7A C. Wright & A. Miller, Federal Practice and Procedure (Civil), Section 1923 at 627 (1969), states:"The matter has been much more complicated when review is sought of a denial of intervention, but there are clear signs that the courts are moving to a simpler and more sensible rule. It is clear enough what the rule ought to be. Any denial of intervention should be regarded as an appealable final orderas it surely is so far as the would-be intervenor is concernedbut the appellate court should affirm unless intervention of right was erroneously denied...."
The United States Supreme Court likewise held that where the appellant may intervene as of right, the order of the Court denying the intervention is appealable. Sam Fox Publishing Co. v. United States, 366 U.S. 683, 81 S. Ct. 1309, 6 L. Ed. 2d 604 (1961); Sutphen Estates, Inc. v.
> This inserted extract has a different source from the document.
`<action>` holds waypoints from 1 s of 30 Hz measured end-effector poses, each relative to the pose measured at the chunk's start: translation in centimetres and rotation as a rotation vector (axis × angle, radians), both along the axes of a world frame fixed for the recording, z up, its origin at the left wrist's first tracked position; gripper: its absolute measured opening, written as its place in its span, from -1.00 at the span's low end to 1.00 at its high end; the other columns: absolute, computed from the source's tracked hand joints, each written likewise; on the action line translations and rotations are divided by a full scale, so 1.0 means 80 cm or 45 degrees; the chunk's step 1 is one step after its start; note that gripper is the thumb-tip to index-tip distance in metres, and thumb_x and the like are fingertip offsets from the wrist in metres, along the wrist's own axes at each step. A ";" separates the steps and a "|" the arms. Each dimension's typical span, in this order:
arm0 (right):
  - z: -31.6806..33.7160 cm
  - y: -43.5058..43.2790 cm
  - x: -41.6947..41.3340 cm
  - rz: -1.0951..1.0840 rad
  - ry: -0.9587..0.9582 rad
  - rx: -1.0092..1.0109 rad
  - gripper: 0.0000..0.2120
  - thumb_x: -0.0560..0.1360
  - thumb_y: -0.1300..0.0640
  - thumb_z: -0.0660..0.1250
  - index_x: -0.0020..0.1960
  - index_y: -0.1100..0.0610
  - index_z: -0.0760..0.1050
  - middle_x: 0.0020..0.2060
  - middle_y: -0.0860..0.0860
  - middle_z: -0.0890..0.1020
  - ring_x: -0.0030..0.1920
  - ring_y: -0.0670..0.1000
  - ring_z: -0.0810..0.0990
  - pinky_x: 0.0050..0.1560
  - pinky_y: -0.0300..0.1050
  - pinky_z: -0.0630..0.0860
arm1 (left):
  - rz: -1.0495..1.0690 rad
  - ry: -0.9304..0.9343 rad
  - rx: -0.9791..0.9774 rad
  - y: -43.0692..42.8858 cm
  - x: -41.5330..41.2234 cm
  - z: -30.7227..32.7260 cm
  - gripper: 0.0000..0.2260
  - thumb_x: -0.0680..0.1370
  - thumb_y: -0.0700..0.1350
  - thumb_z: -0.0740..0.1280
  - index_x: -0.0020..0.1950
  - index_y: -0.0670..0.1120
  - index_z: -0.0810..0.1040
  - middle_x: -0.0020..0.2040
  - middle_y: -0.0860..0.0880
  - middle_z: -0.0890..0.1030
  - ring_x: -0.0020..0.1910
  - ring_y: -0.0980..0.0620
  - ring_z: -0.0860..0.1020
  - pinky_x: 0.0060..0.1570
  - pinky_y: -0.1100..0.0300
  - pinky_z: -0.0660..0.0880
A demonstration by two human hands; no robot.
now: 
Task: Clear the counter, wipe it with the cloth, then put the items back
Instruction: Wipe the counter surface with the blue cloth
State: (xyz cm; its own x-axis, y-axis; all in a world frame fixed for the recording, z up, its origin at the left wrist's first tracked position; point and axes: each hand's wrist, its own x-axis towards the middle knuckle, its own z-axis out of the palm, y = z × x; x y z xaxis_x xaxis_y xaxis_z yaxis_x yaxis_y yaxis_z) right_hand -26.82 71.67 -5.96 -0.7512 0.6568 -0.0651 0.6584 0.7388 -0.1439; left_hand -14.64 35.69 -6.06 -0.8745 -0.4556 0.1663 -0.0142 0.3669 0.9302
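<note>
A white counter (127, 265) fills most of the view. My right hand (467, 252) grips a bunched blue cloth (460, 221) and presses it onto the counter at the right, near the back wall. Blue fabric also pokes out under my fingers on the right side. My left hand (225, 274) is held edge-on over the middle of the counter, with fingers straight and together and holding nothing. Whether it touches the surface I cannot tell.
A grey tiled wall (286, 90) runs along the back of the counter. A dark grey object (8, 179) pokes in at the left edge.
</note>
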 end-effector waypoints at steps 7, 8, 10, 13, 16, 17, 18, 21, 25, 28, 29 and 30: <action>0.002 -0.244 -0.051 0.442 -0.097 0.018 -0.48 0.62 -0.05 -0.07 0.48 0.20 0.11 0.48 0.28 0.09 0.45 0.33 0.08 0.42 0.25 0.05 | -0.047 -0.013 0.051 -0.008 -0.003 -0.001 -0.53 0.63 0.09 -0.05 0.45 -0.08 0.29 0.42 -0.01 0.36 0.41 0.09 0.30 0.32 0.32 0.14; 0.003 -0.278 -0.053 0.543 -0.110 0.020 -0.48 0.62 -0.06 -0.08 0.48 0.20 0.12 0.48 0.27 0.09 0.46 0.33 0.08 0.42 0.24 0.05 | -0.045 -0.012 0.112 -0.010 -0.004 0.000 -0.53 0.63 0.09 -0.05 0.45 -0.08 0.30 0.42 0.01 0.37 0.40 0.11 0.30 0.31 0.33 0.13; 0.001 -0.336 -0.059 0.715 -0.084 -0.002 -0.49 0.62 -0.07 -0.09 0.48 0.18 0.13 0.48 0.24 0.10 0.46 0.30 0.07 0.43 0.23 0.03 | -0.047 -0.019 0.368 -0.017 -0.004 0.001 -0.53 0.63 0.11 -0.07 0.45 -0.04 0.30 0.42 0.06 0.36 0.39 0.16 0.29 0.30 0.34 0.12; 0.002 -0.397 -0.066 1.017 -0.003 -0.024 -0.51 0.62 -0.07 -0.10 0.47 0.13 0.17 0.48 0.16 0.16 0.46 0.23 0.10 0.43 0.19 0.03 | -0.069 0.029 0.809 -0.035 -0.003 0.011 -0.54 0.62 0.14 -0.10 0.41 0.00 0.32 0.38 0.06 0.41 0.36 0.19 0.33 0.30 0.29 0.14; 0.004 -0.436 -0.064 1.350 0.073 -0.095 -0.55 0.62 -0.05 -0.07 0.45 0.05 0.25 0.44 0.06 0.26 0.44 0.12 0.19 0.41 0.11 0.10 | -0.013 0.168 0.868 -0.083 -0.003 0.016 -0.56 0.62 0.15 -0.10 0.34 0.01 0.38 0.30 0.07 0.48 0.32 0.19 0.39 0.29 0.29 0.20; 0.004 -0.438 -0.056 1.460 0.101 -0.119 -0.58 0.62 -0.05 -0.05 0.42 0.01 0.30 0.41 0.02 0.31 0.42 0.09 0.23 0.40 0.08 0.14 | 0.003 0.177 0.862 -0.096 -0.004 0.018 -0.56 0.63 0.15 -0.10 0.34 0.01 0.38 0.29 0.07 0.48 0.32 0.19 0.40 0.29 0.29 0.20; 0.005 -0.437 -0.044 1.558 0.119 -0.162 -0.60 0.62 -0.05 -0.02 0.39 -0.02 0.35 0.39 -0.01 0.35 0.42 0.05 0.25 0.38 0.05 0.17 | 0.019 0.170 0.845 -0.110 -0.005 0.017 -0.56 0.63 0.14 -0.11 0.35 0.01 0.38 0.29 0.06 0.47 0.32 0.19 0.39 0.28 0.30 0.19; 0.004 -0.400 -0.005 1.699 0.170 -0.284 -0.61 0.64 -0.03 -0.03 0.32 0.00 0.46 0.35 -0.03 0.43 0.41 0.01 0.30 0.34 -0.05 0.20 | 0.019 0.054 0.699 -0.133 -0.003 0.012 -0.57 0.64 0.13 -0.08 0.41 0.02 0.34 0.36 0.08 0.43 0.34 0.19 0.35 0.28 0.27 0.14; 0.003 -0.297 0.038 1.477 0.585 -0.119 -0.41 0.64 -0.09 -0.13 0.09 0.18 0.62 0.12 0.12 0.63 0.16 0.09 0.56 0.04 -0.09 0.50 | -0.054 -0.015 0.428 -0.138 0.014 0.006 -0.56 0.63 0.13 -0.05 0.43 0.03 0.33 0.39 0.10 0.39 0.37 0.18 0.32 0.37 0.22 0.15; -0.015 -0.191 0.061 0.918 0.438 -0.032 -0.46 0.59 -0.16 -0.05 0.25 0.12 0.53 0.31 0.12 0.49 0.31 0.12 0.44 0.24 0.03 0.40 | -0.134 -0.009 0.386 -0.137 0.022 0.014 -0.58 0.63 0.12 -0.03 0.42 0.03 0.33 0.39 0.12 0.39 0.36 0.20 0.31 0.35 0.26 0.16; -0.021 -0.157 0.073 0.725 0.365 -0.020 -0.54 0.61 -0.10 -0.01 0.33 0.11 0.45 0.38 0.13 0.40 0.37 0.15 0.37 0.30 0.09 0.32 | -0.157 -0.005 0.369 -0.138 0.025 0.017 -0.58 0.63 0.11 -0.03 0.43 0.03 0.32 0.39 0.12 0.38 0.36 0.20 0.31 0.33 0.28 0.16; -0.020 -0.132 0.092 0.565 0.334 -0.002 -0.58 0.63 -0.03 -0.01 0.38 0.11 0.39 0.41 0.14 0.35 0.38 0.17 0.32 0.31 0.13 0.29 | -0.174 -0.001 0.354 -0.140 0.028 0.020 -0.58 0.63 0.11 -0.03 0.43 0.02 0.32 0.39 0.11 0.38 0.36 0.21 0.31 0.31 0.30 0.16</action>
United States, 342 U.S. 19, 72 S. Ct. 14, 96 L. Ed. 19 (1951).
We therefore hold that an order denying intervention as of right is appealable. Rule 54(a) defines "judgment" as an "order from which an appeal lies." The denial of a motion to intervene is an appealable order; thus, it is a judgment under Rule 54.
Rule 54(b), Alabama Rules of Civil Procedure, provides as follows:"(b) Judgment Upon Multiple Claims or Involving Multiple Parties. When more than one claim for relief is presented in an action, whether as a claim, counterclaim, cross-claim, or third-party claim, or when multiple parties are involved, the court may direct the entry of a final judgment as to one or more but fewer than all of the claims or parties only upon an express determination that there is no just reason for delay and upon an express direction for the entry of judgment. Except *608 where judgment is entered as to defendants who have been served pursuant to Rule 4(f), in the absence of such determination and direction, any order or other form of decision, however designated, which adjudicates fewer than all the claims or the rights and liabilities of fewer than all the parties shall not terminate the action as to any of the claims or parties, and the order or other form of decision is subject to revision at any time before the entry of judgment adjudicating all the claims and the rights and liabilities of all the parties."
Thrasher relies on Rule 54(b) in stating that his notice of appeal was given within forty-two days from the order of the court entered on February 25, 1982, wherein Bartlett and State Farm settled the case. Thrasher, however, is misconstruing the intent of the rule. We are inclined to follow the holding of County of Fresno v. Andrus, 622 F.2d 436 (9th Cir.1980), where the Court recognized that the denial of a motion to intervene as of right is a final order within the meaning of 28 U.S.C. § 1291.
Rule 4, Alabama Rules of Appellate Procedure, states in pertinent part:"(a) Appeals Generally. (1) Except as otherwise provided herein, in all cases in which an appeal is permitted by law as of right to the Supreme Court or to a court of appeals, the notice of appeal required by Rule 3 shall be filed with the clerk of the trial court within 42 days (6 weeks) of the date of the entry of the judgment or order appealed from."
Thus, Thrasher did not make a timely appeal from the January 8, 1982, order. This appeal is hereby dismissed.
TORBERT, C.J., and ALMON, SHORES, EMBRY, BEATTY and ADAMS, JJ., concur.